Toyota Menghadapi Tantangan dengan Mobil Performa Mesin Tengah
Toyota membuat kejutan dengan mengungkapkan GR Yaris M di Tokyo Auto Salon pada bulan Januari. Meskipun di tengah kondisi ekonomi yang cenderung sulit, muncul hot hatch bermesin tengah yang memukau. Meski cikal bakalnya terinspirasi dari hatchback subkompak, versi produksi dengan mesin di belakang jok akan memiliki desain yang berbeda. Banyak yang menilai kehadiran GR Yaris M sebagai petunjuk akan kebangkitan MR2, namun perkembangan terbaru menunjukkan bahwa proyek ini mungkin akan membutuhkan waktu lebih lama dari yang diperkirakan.
Meskipun GR Yaris M seharusnya memasuki Seri Super Taikyu Jepang, di mana mobil ini akan diujicobakan dengan ekstrimitas di lintasan, namun hingga saat ini hal itu belum terlaksana. Toyota menyatakan bahwa mereka menghadapi kendala unik terkait dengan sistem pengereman, kemudi, dan pengemudian di mobil dengan mesin tengah ini, sehingga menjadwalkan debutnya pada akhir pekan di sirkuit Autopolis untuk balapan seri ketahanan.
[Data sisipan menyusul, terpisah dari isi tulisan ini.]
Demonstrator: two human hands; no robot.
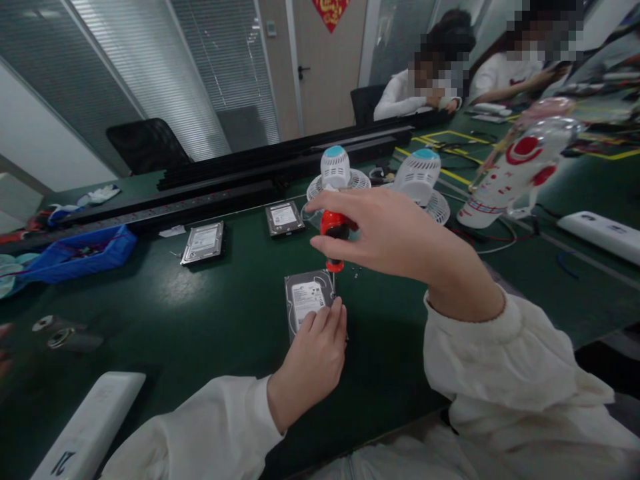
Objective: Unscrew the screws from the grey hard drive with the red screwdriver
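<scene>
A hard drive (306,296) with a white label lies flat on the green table (210,320) in front of me. My left hand (315,357) rests on its near end with fingers curled, pinning it down. My right hand (380,233) grips a red and black screwdriver (334,235) held upright, its tip at the drive's right edge. A few tiny screws (356,272) lie just right of the drive.
Two more hard drives (203,242) (284,217) lie further back, before a black rail (260,177). Two white fans (419,179), a white and red bottle-shaped object (515,170), a blue tray (75,253) and white boxes (90,427) surround the spot. Two people sit at the far right.
</scene>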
Meskipun mengalami hambatan, Toyota tetap optimis bahwa proyek ini akan membuahkan hasil yang memuaskan di masa depan setelah menjalani berbagai tantangan dan penyesuaian yang diperlukan. Diharapkan konsep ini akan bersaing di lintasan balap Jepang sebelum versi produksi dengan mesin tengah yang siap dipasarkan bagi pengguna jalan raya tersedia. Banyak yang meragukan apakah GR Yaris M akan mengikuti jejak Renault Clio V6, namun kehadiran mobil yang siap layak jalan di jalan raya sudah pasti akan menjadi hasil positif dari upaya ini.
Toyota telah mengkonfirmasi bahwa GR Yaris menggunakan mesin baru yang dikembangkan dengan turbocharger IHI dan diberi kode “G20E”. Mesin tersebut diharapkan mampu menghasilkan tenaga antara 400 hingga 450 hp dalam versi standar, dengan kemungkinan versi tanpa hambatan turbo mampu menghasilkan hingga 600 hp. Mesin empat silinder 2.0 liter ini juga dikembangkan untuk aplikasi kendaraan lainnya, baik dengan mesin depan maupun tengah, seperti yang terdengar dari prototipe Lexus IS sebelumnya.
Selain merumorkan kembalinya MR2, Toyota juga telah memberikan petunjuk mengenai penghapusan model Celica. Dan kabar baiknya, meskipun masih belum pasti, Supra akan tetap ada dalam generasi berikutnya tanpa keterlibatan dari BMW. Pertanyaannya kini, apakah mesin G20E akan menggantikan mesin tiga silinder G16E yang terdapat pada model GR Yaris, GR Corolla, dan Lexus LBX Morizo RR. Kabar lainnya menyebutkan bahwa mobil balap GR GT3 akan memiliki versi jalan raya dengan mesin V8 yang besar, dengan Lexus “LFR” yang dipamerkan di acara Goodwood Festival of Speed sebagai isyarat tentang kedatangannya.